_Goal of the exercise_. All lines from the line containing "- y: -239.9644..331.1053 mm" up to and including the last line of the listing below should be echoed exactly; no other lines belong in the response.

_Supplied data_.

**********

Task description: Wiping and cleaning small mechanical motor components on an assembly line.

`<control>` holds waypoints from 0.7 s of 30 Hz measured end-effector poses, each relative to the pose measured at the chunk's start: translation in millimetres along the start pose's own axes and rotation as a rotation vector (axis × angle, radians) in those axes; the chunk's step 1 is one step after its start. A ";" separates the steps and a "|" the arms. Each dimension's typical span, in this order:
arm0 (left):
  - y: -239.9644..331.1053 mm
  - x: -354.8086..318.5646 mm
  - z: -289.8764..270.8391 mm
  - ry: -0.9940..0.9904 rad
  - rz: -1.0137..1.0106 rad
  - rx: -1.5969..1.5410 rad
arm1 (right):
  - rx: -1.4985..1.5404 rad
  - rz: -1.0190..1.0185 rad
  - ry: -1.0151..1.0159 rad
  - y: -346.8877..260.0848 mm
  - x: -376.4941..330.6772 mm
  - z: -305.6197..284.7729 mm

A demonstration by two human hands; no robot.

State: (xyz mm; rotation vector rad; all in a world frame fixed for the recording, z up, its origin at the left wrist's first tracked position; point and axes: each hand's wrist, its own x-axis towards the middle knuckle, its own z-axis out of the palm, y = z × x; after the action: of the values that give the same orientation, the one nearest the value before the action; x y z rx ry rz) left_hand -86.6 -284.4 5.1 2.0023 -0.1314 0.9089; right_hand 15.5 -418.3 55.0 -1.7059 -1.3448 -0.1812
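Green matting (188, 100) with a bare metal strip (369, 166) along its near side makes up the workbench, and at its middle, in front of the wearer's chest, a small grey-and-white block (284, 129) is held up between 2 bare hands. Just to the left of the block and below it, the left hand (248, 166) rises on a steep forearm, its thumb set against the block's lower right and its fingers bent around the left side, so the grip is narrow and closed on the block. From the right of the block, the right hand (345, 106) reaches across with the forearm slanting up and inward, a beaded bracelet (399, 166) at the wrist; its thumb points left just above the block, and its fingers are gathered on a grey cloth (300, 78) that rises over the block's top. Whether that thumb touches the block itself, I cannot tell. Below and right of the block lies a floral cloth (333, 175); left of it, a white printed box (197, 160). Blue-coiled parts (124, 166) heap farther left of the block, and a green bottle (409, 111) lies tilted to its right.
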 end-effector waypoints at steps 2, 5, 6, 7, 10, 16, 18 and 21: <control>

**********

_Exercise response_.
  - y: -239.9644..331.1053 mm
  - x: -354.8086..318.5646 mm
  - z: -289.8764..270.8391 mm
  - ry: -0.9940..0.9904 rad
  - rz: -1.0137..1.0106 rad
  - rx: -1.5969..1.5410 rad
arm1 (right):
  - rx: -1.4985..1.5404 rad
  - rz: -1.0190..1.0185 rad
  - ry: -1.0151..1.0159 rad
  - y: -346.8877..260.0848 mm
  - x: -376.4941..330.6772 mm
  - z: -305.6197..284.7729 mm

A demonstration by two human hands; no robot.

State: (xyz mm; rotation vector rad; all in a world frame fixed for the recording, z up, its origin at the left wrist's first tracked position; point and axes: each hand's wrist, its own x-axis towards the middle knuckle, its own z-axis out of the palm, y = z × x; after the action: of the values that give the same orientation, the one nearest the value before the action; x y z rx ry rz) left_hand -86.6 -284.4 5.1 2.0023 -0.1314 0.9089; right_hand 15.5 -418.3 55.0 -1.7059 -1.3448 -0.1812
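Green matting (188, 100) with a bare metal strip (369, 166) along its near side makes up the workbench, and at its middle, in front of the wearer's chest, a small grey-and-white block (284, 129) is held up between 2 bare hands. Just to the left of the block and below it, the left hand (248, 166) rises on a steep forearm, its thumb set against the block's lower right and its fingers bent around the left side, so the grip is narrow and closed on the block. From the right of the block, the right hand (345, 106) reaches across with the forearm slanting up and inward, a beaded bracelet (399, 166) at the wrist; its thumb points left just above the block, and its fingers are gathered on a grey cloth (300, 78) that rises over the block's top. Whether that thumb touches the block itself, I cannot tell. Below and right of the block lies a floral cloth (333, 175); left of it, a white printed box (197, 160). Blue-coiled parts (124, 166) heap farther left of the block, and a green bottle (409, 111) lies tilted to its right.
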 end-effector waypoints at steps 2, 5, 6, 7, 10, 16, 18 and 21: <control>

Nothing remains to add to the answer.